Directions:
In the listing below, find the line with "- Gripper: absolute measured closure" and the line with "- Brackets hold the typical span". Repeat those two lines and all lines between them exactly.

Material for the task:
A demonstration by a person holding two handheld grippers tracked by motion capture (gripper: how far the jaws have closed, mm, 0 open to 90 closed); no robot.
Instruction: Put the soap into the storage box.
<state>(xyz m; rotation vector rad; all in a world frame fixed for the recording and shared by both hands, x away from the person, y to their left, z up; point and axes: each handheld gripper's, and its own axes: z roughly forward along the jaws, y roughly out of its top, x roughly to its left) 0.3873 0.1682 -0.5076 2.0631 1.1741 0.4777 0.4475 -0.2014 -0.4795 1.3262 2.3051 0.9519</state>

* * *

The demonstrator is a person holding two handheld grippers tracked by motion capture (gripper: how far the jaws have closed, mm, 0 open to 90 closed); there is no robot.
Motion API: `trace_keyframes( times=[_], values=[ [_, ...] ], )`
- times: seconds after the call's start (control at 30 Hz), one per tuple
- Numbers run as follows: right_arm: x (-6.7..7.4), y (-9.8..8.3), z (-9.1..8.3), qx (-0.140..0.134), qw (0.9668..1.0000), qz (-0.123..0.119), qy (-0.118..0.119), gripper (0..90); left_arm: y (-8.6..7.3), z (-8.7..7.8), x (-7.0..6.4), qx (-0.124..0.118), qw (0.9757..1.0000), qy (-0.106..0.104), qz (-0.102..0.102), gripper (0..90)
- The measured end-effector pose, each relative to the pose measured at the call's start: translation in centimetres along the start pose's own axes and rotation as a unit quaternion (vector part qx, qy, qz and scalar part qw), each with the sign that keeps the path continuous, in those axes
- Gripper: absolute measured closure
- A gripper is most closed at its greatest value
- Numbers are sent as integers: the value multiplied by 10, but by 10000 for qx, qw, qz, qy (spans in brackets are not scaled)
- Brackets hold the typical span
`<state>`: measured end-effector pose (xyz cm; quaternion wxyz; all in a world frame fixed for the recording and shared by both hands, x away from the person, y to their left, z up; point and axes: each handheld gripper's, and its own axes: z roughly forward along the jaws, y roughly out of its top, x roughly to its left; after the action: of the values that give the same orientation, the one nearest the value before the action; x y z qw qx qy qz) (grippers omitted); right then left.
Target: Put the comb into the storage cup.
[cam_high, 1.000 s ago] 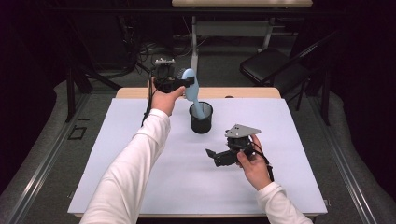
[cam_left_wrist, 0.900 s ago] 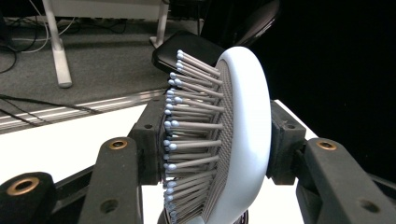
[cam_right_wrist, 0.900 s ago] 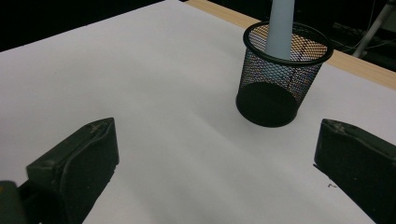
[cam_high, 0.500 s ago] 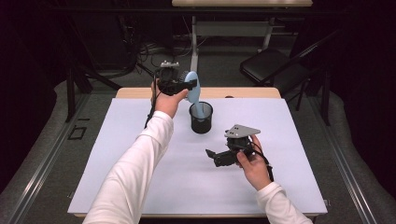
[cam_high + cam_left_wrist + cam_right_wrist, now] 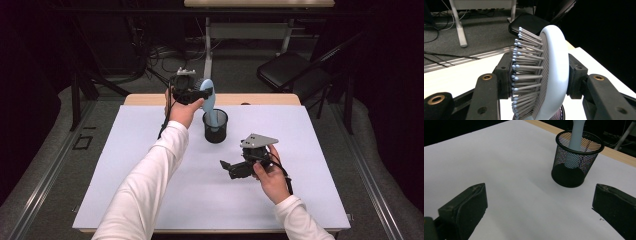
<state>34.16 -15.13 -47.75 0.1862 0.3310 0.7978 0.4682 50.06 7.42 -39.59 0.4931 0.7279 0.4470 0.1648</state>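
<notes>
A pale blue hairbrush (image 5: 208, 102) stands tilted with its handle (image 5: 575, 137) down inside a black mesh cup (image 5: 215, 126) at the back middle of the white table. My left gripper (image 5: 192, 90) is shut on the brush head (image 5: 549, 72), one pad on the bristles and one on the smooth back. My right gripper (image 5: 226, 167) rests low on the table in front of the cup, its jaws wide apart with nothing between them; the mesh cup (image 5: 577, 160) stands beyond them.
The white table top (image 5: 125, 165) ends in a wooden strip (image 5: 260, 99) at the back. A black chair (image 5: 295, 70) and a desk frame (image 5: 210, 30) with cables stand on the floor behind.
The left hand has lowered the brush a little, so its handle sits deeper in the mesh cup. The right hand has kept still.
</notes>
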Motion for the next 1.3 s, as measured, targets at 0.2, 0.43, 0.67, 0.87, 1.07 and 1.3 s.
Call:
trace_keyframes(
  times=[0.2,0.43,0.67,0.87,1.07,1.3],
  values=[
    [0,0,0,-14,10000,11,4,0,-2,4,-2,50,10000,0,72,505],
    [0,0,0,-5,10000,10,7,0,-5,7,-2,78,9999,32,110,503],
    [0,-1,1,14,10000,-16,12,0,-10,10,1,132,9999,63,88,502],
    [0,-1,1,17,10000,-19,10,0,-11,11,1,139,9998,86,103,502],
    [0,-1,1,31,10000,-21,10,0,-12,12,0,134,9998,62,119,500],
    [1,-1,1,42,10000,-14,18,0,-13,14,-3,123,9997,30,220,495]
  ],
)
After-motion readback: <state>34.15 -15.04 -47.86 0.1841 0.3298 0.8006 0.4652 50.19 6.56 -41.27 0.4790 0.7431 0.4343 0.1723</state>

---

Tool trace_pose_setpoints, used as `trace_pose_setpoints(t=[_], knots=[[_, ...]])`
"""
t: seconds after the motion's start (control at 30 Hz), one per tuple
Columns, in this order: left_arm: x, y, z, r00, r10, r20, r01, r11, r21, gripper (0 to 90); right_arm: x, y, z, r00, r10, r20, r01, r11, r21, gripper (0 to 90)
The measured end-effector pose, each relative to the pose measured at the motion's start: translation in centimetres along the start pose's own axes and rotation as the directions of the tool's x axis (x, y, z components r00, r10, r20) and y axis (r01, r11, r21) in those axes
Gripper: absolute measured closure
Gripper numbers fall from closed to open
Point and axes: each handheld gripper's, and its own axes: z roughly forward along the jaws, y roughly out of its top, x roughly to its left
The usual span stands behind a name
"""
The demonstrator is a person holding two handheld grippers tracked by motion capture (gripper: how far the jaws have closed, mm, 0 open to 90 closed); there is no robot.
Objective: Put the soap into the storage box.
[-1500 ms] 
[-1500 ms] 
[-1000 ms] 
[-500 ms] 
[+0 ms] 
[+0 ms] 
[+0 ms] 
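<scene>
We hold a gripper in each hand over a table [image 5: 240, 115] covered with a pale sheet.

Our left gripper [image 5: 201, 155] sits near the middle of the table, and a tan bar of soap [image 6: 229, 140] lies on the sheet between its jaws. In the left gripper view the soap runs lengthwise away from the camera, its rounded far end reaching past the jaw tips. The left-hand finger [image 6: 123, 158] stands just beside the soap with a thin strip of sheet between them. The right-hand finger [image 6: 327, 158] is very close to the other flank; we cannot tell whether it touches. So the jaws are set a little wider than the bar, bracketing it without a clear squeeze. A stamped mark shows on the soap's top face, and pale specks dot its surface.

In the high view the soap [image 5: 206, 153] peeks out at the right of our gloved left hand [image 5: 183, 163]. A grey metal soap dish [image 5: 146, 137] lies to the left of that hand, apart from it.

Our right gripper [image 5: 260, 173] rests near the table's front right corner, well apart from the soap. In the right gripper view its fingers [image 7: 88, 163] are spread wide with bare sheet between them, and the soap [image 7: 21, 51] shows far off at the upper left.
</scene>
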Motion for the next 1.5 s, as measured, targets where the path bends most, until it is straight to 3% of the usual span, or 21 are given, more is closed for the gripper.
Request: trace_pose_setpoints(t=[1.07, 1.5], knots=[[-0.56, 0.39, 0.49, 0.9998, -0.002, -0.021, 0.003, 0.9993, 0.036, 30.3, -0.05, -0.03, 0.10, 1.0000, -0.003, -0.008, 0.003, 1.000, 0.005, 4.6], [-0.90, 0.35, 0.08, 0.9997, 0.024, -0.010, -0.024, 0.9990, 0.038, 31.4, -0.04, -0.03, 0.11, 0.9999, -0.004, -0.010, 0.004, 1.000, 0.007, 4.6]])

Solution:
- Gripper: absolute measured closure
- A gripper is most closed at its greatest value
- Numbers are sent as integers: the value multiplied by 10, but by 10000 for qx, qw, qz, qy (spans in brackets are not scaled)
- Brackets hold the typical span

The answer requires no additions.